= Amy Díaz-Infante =

Mexican-American visual artist

Amy Díaz-Infante (born 1982) is an active Mexican American visual artist and educator, currently based in San Francisco, California, United States, with a focus on printmaking, drawing, and design.

==Life and education==
Amy Díaz-Infante was born in Salinas, California. Her grandparents Luis and Evelia Díaz-Infante, immigrated from Jalisco, Mexico to Salinas, California in 1961. They were employed as farmworkers in Salinas Valley until Luis was promoted to repair field equipment, given charge of maintenance and developed agriculture equipment until he retired as a welder. In addition, they were dedicated active members of the Migrant Education Program. Díaz-Infante’s mother raised her children while she worked full-time and part-time as a student for a decade until she received her degree at Hartnell College. In 2017, her uncle Alfred Díaz-Infante established the Díaz-Infante Family Scholarship of $15,000 in honor of Luis and Evelia’s community and educational legacy that was awarded to farmworkers, children of farmworkers, or low-income students pursuing degrees in business, engineering, healthcare, communications, or education.

As a result of the Díaz-Infante family's commitment to their Mexican American community, she integrated community engagement in her arts practice, position as an educator and administrator. She has been an active member in youth arts and youth leadership development throughout her career. Her source of inspiration comes from her supportive family members and her mentor Juan R. Fuentes, a fellow printmaker who taught her how to screenprint when she volunteered at the Mission Cultural Center in San Francisco. Her experience in youth arts organizations allowed her to build creative collaborations and construct spaces for people to develop their artistic voices and build confidence.

Díaz-Infante was a first generation college student who received a scholarship to Yale University. They rewarded her admission after initially stating her application would be turned down without an application fee. In 2003, Díaz earned a Bachelor of Art degree from Yale University with a concentration in printmaking. In 2009, she earned a Master of Fine Arts degree from Rhode Island School of Design with a concentration in printmaking and graduated with honors. During the same year, she received a Collegiate Teaching Certificate from Brown University's Harriet W. Sheridan Center for Teaching & Learning. In 2015-present, she became a contributing art editor for the Kweli Journal, an online literary journal for writers of color. In 2017-present, she became a full-time faculty member in Printmaking, Drawing, and Design at the City College of San Francisco.

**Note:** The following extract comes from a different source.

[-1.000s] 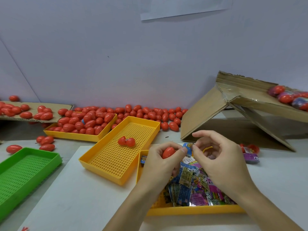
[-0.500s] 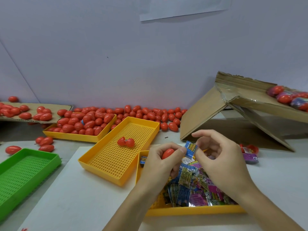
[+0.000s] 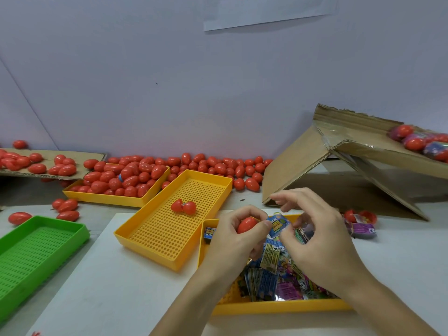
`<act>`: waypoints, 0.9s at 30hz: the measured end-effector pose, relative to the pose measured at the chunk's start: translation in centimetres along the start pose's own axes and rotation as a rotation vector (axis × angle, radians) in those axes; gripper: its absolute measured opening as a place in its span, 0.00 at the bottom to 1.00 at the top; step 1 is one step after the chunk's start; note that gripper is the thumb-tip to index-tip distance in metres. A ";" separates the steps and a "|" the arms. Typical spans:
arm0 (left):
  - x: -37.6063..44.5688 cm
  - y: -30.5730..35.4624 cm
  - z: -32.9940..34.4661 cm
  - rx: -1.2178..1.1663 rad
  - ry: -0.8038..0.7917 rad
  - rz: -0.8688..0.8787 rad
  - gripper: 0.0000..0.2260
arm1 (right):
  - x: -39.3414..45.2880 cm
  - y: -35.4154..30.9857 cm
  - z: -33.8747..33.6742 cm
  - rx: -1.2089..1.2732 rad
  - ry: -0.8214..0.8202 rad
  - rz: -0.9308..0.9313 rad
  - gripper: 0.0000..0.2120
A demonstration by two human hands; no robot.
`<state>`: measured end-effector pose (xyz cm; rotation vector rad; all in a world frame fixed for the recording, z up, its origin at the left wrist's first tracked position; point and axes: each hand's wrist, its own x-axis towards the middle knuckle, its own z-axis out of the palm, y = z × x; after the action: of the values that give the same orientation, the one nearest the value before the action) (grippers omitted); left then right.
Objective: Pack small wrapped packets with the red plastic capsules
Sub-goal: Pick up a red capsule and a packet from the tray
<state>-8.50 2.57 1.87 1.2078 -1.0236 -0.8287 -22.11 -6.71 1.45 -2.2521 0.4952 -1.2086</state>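
Observation:
My left hand (image 3: 236, 241) grips a red plastic capsule (image 3: 246, 224) over the near yellow tray (image 3: 278, 307), which holds several small wrapped packets (image 3: 274, 282). My right hand (image 3: 315, 241) pinches a blue wrapped packet (image 3: 277, 225) right beside the capsule. An opened red capsule (image 3: 183, 206) lies in the middle yellow tray (image 3: 174, 224). Many closed red capsules (image 3: 126, 178) fill the far yellow tray (image 3: 109, 198) and line the wall.
A green tray (image 3: 36, 248) lies at the left. A tilted cardboard box (image 3: 339, 166) with capsules and packets stands at the right. Another opened capsule with a purple packet (image 3: 361, 221) lies right of my hands. A cardboard flap (image 3: 48, 163) with capsules is at far left.
My right hand has lifted the blue packet out of the tray and brought it up against the capsule in my left hand.

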 end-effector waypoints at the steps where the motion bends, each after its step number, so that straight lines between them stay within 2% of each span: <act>1: 0.0 0.0 0.0 0.011 -0.009 -0.001 0.04 | -0.1 0.0 0.0 0.025 -0.039 0.007 0.24; 5: -0.2 -0.1 0.0 0.044 -0.027 -0.012 0.05 | -0.2 0.3 -0.3 0.162 -0.179 0.094 0.30; 13: -0.1 -0.1 0.0 0.034 -0.077 -0.025 0.05 | 0.3 1.0 -1.1 0.442 -0.360 0.235 0.33; 17: -0.1 -0.1 -0.1 0.019 -0.081 -0.027 0.06 | 0.3 1.3 -1.2 0.543 -0.381 0.269 0.35; 22: -0.1 -0.1 -0.1 0.026 -0.079 -0.025 0.06 | 0.3 1.0 -1.3 0.535 -0.406 0.274 0.35; 27: -0.2 0.0 -0.1 0.032 -0.079 -0.025 0.06 | 0.4 0.8 -1.8 0.561 -0.457 0.310 0.29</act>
<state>-8.43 2.75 1.79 1.2251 -1.0915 -0.8880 -23.42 -8.06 2.04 -1.7969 0.2655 -0.5554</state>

==Art (exhibitions and collaborations)==
- The Califas Legacy Project: The Ancestral Journey/El Viaje Ancestral exhibition at the Monterey Museum of Art in Monterey, California 2018.
- Who Gets to Call it Chicano Art? exhibition at the Axis Gallery in Sacramento, California 2018.
- Hablamos Juntos collaboration with Pajaro Valley Art Gallery, Museo Eduardo Carrillo and Young Writers Program in Watsonville, California 2018.
- Hybrid Spaces: Family Origins & Collaborations with Las Hermanas Iglesias (Janelle and Lisa Iglesias) an exhibition at the Movimiento de Arte y Cultura Lation Americana (MACLA) in San Jose, California 2010.